Stuart Dischell
Summer 2024 | Poetry
Three Poems
LINES ABOUT ECHOES
Hiding like a dead man’s gold,
Echoes have been known to keep to themselves
And seem cruel when they offer no canyon
Affirmation that something I say deserves
To be aired again. Or maybe an echo says what I say
But too softly for me to hear. Echoes are capricious,
Not show up for a long drive or leave me waiting
At the party when they have already split.
Some echoes might only be dozing in their cots
And sleep through the voice that attempts awakening.
What if echoes formed an Echo Guild and met
Saturdays at the Echo Temple, what if echoes
Sold themselves after hours at the fair? Echoes
Like all of us have long journeys home. I call you
In the middle of the night from a burner phone.
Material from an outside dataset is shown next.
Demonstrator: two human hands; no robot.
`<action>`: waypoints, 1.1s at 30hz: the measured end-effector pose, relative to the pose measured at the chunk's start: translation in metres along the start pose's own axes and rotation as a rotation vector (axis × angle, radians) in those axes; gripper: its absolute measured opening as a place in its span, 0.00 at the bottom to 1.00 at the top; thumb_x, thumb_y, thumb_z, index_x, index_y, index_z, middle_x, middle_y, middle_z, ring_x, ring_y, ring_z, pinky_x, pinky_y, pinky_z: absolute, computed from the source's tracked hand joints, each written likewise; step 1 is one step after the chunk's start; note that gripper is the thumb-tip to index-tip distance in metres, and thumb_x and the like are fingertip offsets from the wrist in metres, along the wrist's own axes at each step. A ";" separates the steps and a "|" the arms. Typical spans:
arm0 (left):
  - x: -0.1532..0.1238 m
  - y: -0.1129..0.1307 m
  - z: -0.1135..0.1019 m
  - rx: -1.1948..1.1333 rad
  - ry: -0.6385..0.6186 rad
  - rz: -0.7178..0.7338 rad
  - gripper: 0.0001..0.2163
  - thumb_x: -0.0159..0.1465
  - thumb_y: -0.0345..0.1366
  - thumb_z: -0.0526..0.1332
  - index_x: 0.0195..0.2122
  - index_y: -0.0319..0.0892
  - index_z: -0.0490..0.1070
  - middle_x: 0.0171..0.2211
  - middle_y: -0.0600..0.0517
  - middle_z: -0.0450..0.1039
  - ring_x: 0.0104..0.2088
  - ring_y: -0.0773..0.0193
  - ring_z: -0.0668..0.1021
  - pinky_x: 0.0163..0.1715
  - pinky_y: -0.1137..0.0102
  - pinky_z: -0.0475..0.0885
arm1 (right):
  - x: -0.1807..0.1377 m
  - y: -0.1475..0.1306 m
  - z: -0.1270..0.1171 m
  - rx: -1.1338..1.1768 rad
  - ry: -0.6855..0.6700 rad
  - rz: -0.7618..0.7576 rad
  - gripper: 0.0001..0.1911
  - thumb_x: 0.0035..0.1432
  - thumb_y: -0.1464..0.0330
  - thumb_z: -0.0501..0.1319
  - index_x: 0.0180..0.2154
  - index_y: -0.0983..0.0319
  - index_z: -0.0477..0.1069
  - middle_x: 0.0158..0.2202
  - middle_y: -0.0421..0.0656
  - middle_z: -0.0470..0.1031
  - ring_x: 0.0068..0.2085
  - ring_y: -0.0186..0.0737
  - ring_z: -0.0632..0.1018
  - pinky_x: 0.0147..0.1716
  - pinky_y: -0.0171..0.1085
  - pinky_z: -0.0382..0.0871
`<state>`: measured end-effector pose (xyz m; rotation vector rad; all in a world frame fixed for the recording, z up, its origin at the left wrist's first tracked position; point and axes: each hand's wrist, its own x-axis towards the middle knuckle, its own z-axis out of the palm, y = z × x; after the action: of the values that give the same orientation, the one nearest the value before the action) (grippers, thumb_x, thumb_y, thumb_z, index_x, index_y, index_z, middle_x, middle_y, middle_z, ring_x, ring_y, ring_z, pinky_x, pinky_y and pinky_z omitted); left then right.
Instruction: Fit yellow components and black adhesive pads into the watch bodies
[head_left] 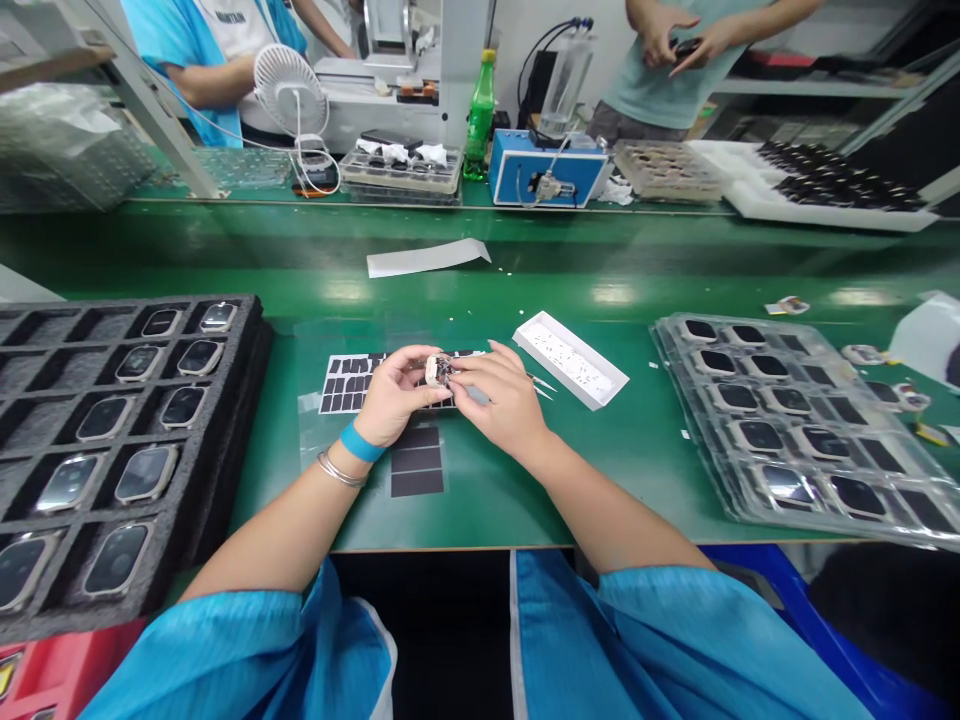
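My left hand (pixel 386 400) is closed round the side of a small open smartwatch case (pixel 435 371), its pale frame and dark inner parts showing. The fingertips of my right hand (pixel 506 405) pinch the case from the other side. Metal tweezers (pixel 544 387) stick out past the right hand; I cannot tell if they are held or lie on the table. Beneath the hands is a white sheet of black stickers (pixel 345 385), partly covered by them. Dark rectangular strips (pixel 417 461) lie nearer the table's front edge.
On the left stands a black foam tray (pixel 244 345) with several smartwatches. To the right are stacked clear plastic trays (pixel 679 400) of watches. A white box (pixel 570 358) holds tiny pieces. A paper strip (pixel 427 258) lies behind. Two people work beyond the shelf, near a fan (pixel 291 90).
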<state>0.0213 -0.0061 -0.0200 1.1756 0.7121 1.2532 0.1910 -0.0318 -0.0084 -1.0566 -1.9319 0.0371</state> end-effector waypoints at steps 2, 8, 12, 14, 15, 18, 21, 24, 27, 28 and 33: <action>0.000 -0.001 0.001 0.002 0.008 -0.013 0.24 0.41 0.31 0.78 0.40 0.43 0.75 0.40 0.51 0.78 0.40 0.64 0.79 0.42 0.69 0.76 | 0.000 -0.001 0.002 -0.004 0.003 0.007 0.08 0.60 0.71 0.59 0.31 0.55 0.75 0.40 0.40 0.82 0.39 0.42 0.80 0.59 0.55 0.65; 0.000 -0.002 -0.001 -0.011 -0.012 -0.060 0.25 0.40 0.31 0.78 0.41 0.43 0.76 0.40 0.51 0.78 0.40 0.63 0.79 0.46 0.66 0.75 | 0.005 0.003 -0.003 0.055 0.005 0.011 0.07 0.58 0.72 0.59 0.29 0.57 0.73 0.37 0.41 0.81 0.39 0.43 0.80 0.56 0.51 0.69; 0.000 0.001 -0.002 -0.140 -0.016 -0.166 0.26 0.41 0.32 0.78 0.43 0.44 0.76 0.40 0.52 0.77 0.40 0.63 0.80 0.44 0.68 0.76 | 0.015 0.031 -0.042 -0.109 0.029 0.147 0.07 0.55 0.73 0.59 0.27 0.58 0.73 0.34 0.43 0.81 0.38 0.46 0.80 0.46 0.47 0.73; 0.000 0.003 -0.002 -0.216 -0.030 -0.227 0.26 0.42 0.32 0.77 0.44 0.45 0.76 0.40 0.53 0.77 0.40 0.63 0.80 0.42 0.69 0.76 | 0.019 0.051 -0.066 -0.251 -0.007 0.343 0.06 0.53 0.72 0.61 0.26 0.59 0.74 0.31 0.44 0.80 0.36 0.48 0.80 0.42 0.48 0.73; -0.001 0.004 -0.003 -0.246 -0.039 -0.249 0.26 0.43 0.32 0.77 0.45 0.45 0.75 0.40 0.52 0.77 0.40 0.63 0.80 0.41 0.69 0.77 | 0.020 0.060 -0.074 -0.302 -0.015 0.441 0.05 0.53 0.72 0.62 0.26 0.60 0.74 0.29 0.44 0.79 0.35 0.49 0.80 0.42 0.49 0.73; -0.002 0.004 -0.003 -0.304 -0.056 -0.280 0.26 0.45 0.33 0.76 0.46 0.44 0.75 0.39 0.51 0.78 0.39 0.62 0.81 0.42 0.66 0.78 | 0.021 0.068 -0.078 -0.183 0.037 0.603 0.04 0.54 0.68 0.64 0.30 0.60 0.77 0.32 0.45 0.80 0.38 0.50 0.80 0.47 0.50 0.72; -0.003 0.006 -0.003 -0.334 -0.060 -0.301 0.25 0.46 0.33 0.76 0.47 0.44 0.75 0.40 0.51 0.79 0.39 0.62 0.81 0.45 0.65 0.77 | 0.018 0.047 -0.050 0.417 -0.092 0.650 0.17 0.55 0.61 0.66 0.46 0.58 0.75 0.45 0.46 0.80 0.47 0.47 0.80 0.52 0.49 0.72; -0.003 0.008 -0.003 -0.349 -0.048 -0.308 0.25 0.45 0.33 0.76 0.46 0.44 0.75 0.38 0.52 0.79 0.37 0.63 0.81 0.42 0.67 0.78 | 0.013 0.021 -0.019 0.961 -0.420 0.719 0.32 0.47 0.62 0.73 0.54 0.57 0.69 0.48 0.45 0.78 0.48 0.45 0.79 0.50 0.47 0.76; -0.002 0.011 -0.002 -0.357 -0.040 -0.301 0.24 0.44 0.33 0.77 0.44 0.44 0.76 0.37 0.53 0.79 0.35 0.65 0.80 0.39 0.69 0.79 | 0.011 0.011 -0.011 1.055 -0.547 0.833 0.27 0.43 0.64 0.75 0.46 0.60 0.73 0.38 0.44 0.80 0.40 0.42 0.81 0.39 0.40 0.79; -0.002 0.012 -0.002 -0.359 -0.044 -0.303 0.24 0.44 0.33 0.77 0.44 0.44 0.76 0.36 0.53 0.79 0.34 0.65 0.80 0.38 0.69 0.79 | 0.012 0.012 -0.013 1.036 -0.550 0.861 0.23 0.43 0.63 0.75 0.43 0.62 0.74 0.35 0.44 0.80 0.37 0.41 0.81 0.36 0.38 0.79; -0.002 0.013 -0.001 -0.349 -0.080 -0.362 0.24 0.44 0.33 0.77 0.43 0.42 0.76 0.35 0.52 0.79 0.32 0.65 0.80 0.37 0.69 0.79 | 0.019 0.021 -0.035 0.930 -0.512 0.853 0.16 0.48 0.61 0.73 0.36 0.64 0.79 0.27 0.42 0.79 0.29 0.33 0.78 0.30 0.32 0.76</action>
<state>0.0158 -0.0087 -0.0082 0.7649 0.5862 0.9711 0.2256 -0.0183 0.0163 -1.1494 -1.4020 1.6305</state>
You don’t recognize the number, won’t answer.
LINES FOR MY RETIREMENT
Inside my mother,
The weeks went by so slowly
In our seacoast town.
They said I was developing. Then all
Through school I awaited summer,
Buzzing like a green fly
Outside the classroom windows,
Then graduation and college parties,
And the notion of lovers,
Then one person forever,
Books and children--
Then a condo by some water,
A treasure buried in the sand…
When you wait so long
To be born it’s as if you never lived at all.
SMALL POTATOES
“…you do not eat/that which rips your heart with joy.”
Thomas Lux, Refrigerator, 1957
“Mold has a mind of its own,”
My grandmother never said. but
As I clean the refrigerator, I think
That she had other things to say,
Mostly complaints about her feet
And how nothing tastes the same
But is more expensive. Take
Celery for example or winter-
Green mints, or boiled
Chicken, string beans, and new
Potatoes she ate every night
And tried to feed me when
My parents went out of town.
Sometimes she would steam
Just carrots and onions, no
Herbs, just salt and pepper
And sometimes squeeze over
A used half-cut, dried out lemon
She kept where I keep one
Now inside my refrigerator
Door in the clear plastic bin
Next to the sweet butter.
Stuart Dischell is the author of Good Hope Road (Viking), a National Poetry Series Selection, Evenings & Avenues (Penguin), Dig Safe (Penguin), Backwards Days (Penguin), Standing on Z (Unicorn), Children with Enemies (Chicago),and The Lookout Man (Chicago). His newest work is Andalusian Visions (Unicorn), a book of poetry, photography, and music with international collaborators Cyril Caine and Laurent Estoppey. His poems have appeared in The Atlantic, Agni, The New Republic, Slate, Kenyon Review, Ploughshares, and numerous national and international anthologies, such as Best American Poetry, Good Poems, and the Pushcart Prize. A. recipient of awards from the NEA, the North Carolina Arts Council, the Ledig-Rowohlt Foundation. and the John Simon Guggenheim Foundation, he teaches in the MFA Program in Creative Writing at the University of North Carolina Greensboro.